By making himself into nothing more than an extension of Abraham, he had all the power and merit of Abraham – as well as Abraham’s G-d, behind him.
This brings to mind another Servant who made Himself nothing, trusted His Father faithfully, and loyally did His Father’s will that mapped His path through every challenge and obstacle that lay before him…His name is Yeshua and He is the Jewish Messiah and Saviour of mankind.
And the challenges and obstacles that lay before Him included being severely beaten; having His beard plucked out; being so cruelly scourged that His flesh was ripped off His body; being crucified by being nailed to a cross with thick bolts through His wrists and feet and finally, separation from His Heavenly Father as He took all of mankind’s sins upon Himself.
And He allowed all this to be done to Him as a Suffering Servant of His Heavenly Father.
He could have decided not to go through with this – Luke 22:41-42: “And He was withdrawn from them about a stone's throw, and He knelt down and prayed, saying, “Father, if it is Your will, take this cup away from Me; nevertheless not My will, but Yours, be done.””
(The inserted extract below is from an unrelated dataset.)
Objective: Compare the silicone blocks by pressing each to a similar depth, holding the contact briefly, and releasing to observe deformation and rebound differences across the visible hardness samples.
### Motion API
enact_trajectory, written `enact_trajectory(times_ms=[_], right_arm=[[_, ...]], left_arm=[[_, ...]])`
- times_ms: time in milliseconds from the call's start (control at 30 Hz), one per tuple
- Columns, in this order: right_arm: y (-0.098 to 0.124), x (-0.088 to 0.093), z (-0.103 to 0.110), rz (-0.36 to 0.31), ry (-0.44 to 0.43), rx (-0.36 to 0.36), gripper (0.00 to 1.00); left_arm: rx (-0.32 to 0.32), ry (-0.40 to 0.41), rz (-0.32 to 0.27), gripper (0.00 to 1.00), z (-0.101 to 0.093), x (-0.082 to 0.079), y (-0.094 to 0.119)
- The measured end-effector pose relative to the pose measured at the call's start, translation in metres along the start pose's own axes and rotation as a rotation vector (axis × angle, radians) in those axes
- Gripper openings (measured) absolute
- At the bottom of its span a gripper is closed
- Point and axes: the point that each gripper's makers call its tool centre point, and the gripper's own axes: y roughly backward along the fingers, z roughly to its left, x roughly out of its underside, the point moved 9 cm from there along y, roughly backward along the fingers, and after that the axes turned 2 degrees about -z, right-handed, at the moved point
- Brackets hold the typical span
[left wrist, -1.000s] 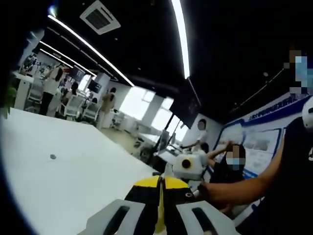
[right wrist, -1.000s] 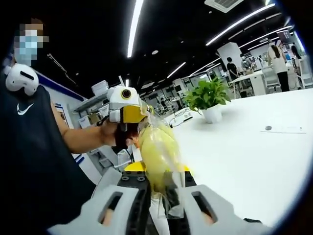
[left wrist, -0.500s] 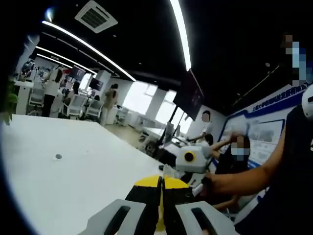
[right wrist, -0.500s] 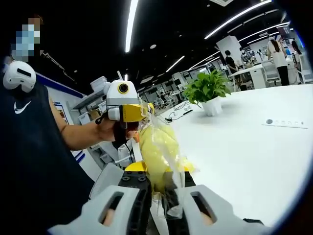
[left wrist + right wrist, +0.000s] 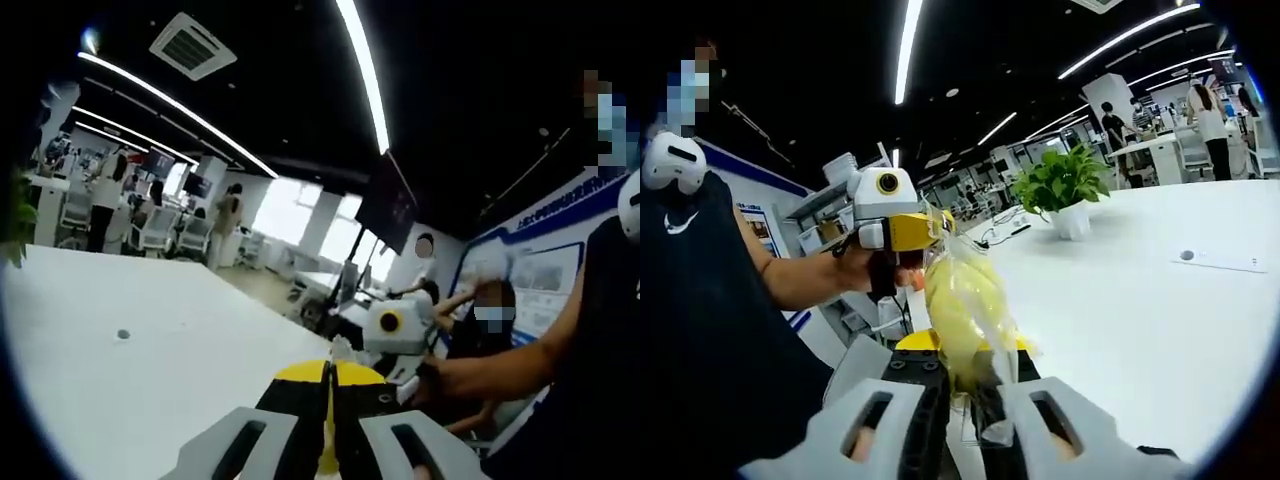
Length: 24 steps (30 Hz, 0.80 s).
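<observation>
Little has shifted since a second ago: both grippers stay raised above the white table (image 5: 1160, 330). Right gripper (image 5: 975, 395) keeps its jaws clamped on a yellow silicone block in a clear bag (image 5: 962, 312), at 6 o'clock in the right gripper view. Left gripper (image 5: 328, 440) has its jaws pressed together, empty; it also appears at 10 o'clock there.

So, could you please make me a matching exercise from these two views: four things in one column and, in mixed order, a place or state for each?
Things:
1. potted plant
2. yellow-filled clear bag
3. air vent
4. left gripper

Places or states:
a. set in the dark ceiling
b. shut on the bag's far end
c. standing on the white table
d. near end clamped by the right gripper

Pairs: 1-c, 2-d, 3-a, 4-b.
</observation>
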Motion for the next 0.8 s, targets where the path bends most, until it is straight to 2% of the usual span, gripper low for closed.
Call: enact_trajectory(times_ms=[100, 267, 600, 667, 800], right_arm=[[0.0006, 0.0022, 0.0023, -0.016, -0.03, -0.005, 0.02], [0.0031, 0.006, 0.0063, -0.007, -0.015, 0.005, 0.02], [0.0075, 0.0068, 0.0053, -0.008, -0.022, 0.022, 0.02], [0.0074, 0.0077, 0.0054, -0.003, -0.02, 0.022, 0.03], [0.006, 0.01, 0.0074, -0.003, -0.023, 0.013, 0.05]], left_arm=[[0.014, 0.024, 0.003, 0.0, -0.0017, 0.0001, 0.0008], [0.024, 0.044, 0.02, 0.0, -0.004, 0.0036, -0.0002], [0.019, 0.017, 0.011, 0.0, -0.0052, 0.0053, -0.0045], [0.033, 0.05, 0.032, 0.0, -0.0063, 0.0058, -0.0036], [0.024, 0.029, 0.03, 0.0, -0.0062, 0.007, -0.0019]])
Yet love – for you and for me – kept Him on the cross so that mankind could be redeemed out of sin and out of the hand of Satan to forgiveness and everlasting life in heaven.
And all He asks of you is to accept Him as your ‘Mashiach’, your Saviour, and He is calling out to the unsaved, both Jews and Gentiles.
Don’t wait! Accept G-d’s call to you and pray the prayer of salvation found at the end of this article today.
G-d is also calling out to His church – both Jewish and Gentile believers to, like Eliezer, become humble, loyal, faithful servants of the Most High G-d, understanding that this life is not about you, it’s about the mission – G-d’s mission for you and for me to be an extension of Yeshua by giving up your life for Him.
Are you fulfilling the ‘Great Commission’ to tell the lost about Yeshua and salvation? Are you being the “light of Yeshua” to those around you?
Are you a humble, loyal, faithful servant of G-d or are you only interested in yourself; in your own mission and your own way?
Remember, as a Born Again Believer in Yeshua, it’s not about you; it’s about the mission.
We love you.
Scripture of the week: Genesis 24
Thank you Yeshua for Your love for me.
Thank you for giving up Your life on the cross for me and for taking my sins upon Yourself.
I confess that I have sinned.
I repent of my sins and I turn from everything I know to be wrong.
I invite You to come into my life as my Messiah, my Saviour.
By Your grace I will serve You all the remaining years of my life.